Fideo en madeja

Aug 22

La música de Irak

Cuando empecé a escribir esta columna, estaba convencida de que la Guerra de Las Malvinas había sido la primera que yo viví en tiempo real y cuyas imágenes vi por medio de rayos catódicos. Pero hace dos renglones vivía en el engaño. Esta guerra entre Argentina y Gran Bretaña inició y terminó en la primera mitad de 1982; yo nací en octubre de ese año.

Esto no sirve más que para ejemplificar dos cosas: primero mi ignorancia y segundo, las repercusiones más modestas que cada conflicto armado tiene en los pueblos que no están implicados de forma directa, digamos… en el gran público.

Si no mal recuerdo, alguno de mis primos pequeños dijo una vez: “yo quiero irme a Las Malvinas para matar y que me maten.” Evidentemente nadie le dijo al niño que Las Malvinas no eran solamente el nombre de una atroz guerra sino que también son islas en donde viven personas y pingüinos; y que, en todo caso, la batalla había terminado.

Malvinas, Bosnia, Kuwait, Irak… todos estos nombres que jamás eran destacados en la escuela donde maestras sindicalizadas y solteronas ponían énfasis en lugares que habrían elegido para su luna de miel.

Luego vinieron esas etiquetas que parecían nombres de helados y bocadillos de vanguardia: Operación Cóndor, Kissinger, Guerra Fría, Tormenta del Desierto, aunque no necesariamente en ese orden. Eran guerras de televisión y la televisión era de nuestras primeras décadas.

Mucho más tarde, en el cine, conocí otras guerras. Viejas latas del celuloide mantienen palpitando algo la cultura pop. Como Vietnam y su soundrack en el que se congregaban The Doors, The Rolling Stones, Jimi Hendrix, Jefferson Airplane, Creedence Clearwater Revival, Nancy Sinatra, Wagner…

Esta semana vimos el fin (por más virtual que sea, es al menos, un fin enunciativo) de siete años de ocupación estadunidense en Irak. Quedan tropas, territorio y un pueblo desollado; pero que todavía tiene madera de dónde cortar.
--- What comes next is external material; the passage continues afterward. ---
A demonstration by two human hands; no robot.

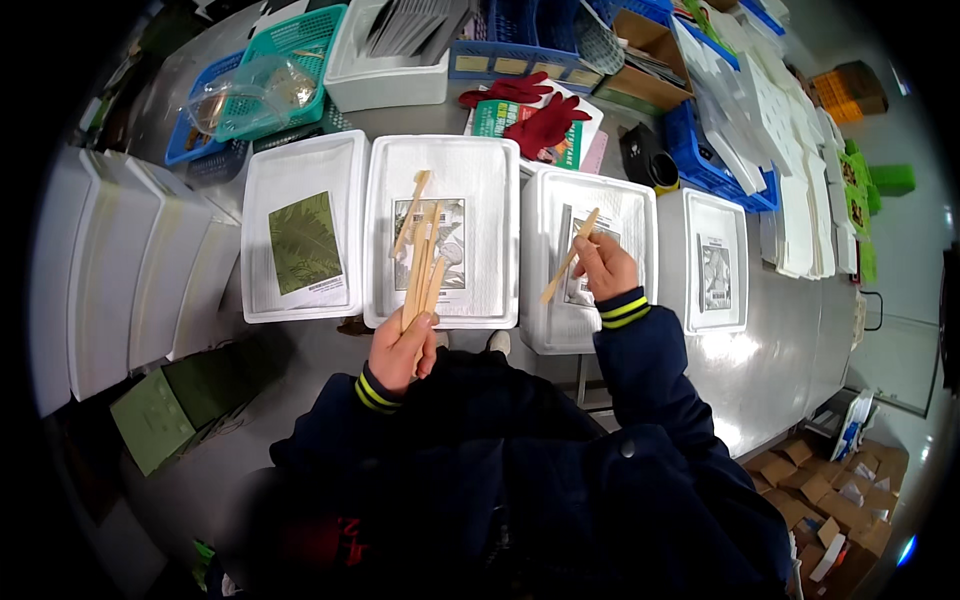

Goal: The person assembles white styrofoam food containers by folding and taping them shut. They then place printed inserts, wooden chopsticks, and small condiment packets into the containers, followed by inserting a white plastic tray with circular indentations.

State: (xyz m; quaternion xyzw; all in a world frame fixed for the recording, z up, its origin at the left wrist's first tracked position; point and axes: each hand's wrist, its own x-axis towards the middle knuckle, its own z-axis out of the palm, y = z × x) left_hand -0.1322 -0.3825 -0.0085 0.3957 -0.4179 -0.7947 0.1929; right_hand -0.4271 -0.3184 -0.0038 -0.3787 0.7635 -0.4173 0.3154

Aunque esta retirada anunciada sirva más como un nuevo reducto narrativo en el discurso político del presidente Barack Obama que al funcionamiento de un país sometido por varios frentes, estamos delante de un nuevo hecho mitificable, como afirma Robert Fisk en su texto “Adiós a Irak”, un excelente panóptico de la situación, en La Jornada (www.jornada.unam.mx, 20/08/2010).

Las torturas que miembros de las fuerzas internacionales propinaban en la prisión Abu Ghraib, la muerte de civiles iraquíes y el suicidio multitudinario de soldados estadunidenses al volver de Irak, han llegado a nosotros por medio de redes sociales y nuevos medios de la denuncia, incluyendo blogs de que los marines escriben.

Otros hacen rap, según The New York Times (http://www.nytimes.com/2005/02/20/arts/music/20dave.html); supongo que los formatos son variables. De cualquier forma quiero pensar que alguno de esos jóvenes combatientes escuchó Funeral de Arcade Fire frente a un paisaje árido y polvoriento.

Por mi parte, puedo decir que con esta guerra relaciono la primera vez que me echaron de un trabajo y mi primer año de facultad, mientras que Air, Bjork, Belle & Sebastian eran revisados constantemente por mi torpe inglés y mis oídos contemplativos.

Esta otra punta del conflicto, puedo relacionarlo con Sleigh Bells, Casiotone for the painfully alone y con los vitrales rojos y morados que dejan revolotear la luz sobre el sillón, en mis tardes de desempleo.

Por lo visto, esta guerra ha terminado en términos muy vagos. Me pregunto si Obama y sus aliados conocen el resto del playlist o si sólo se trata de malas mezclas.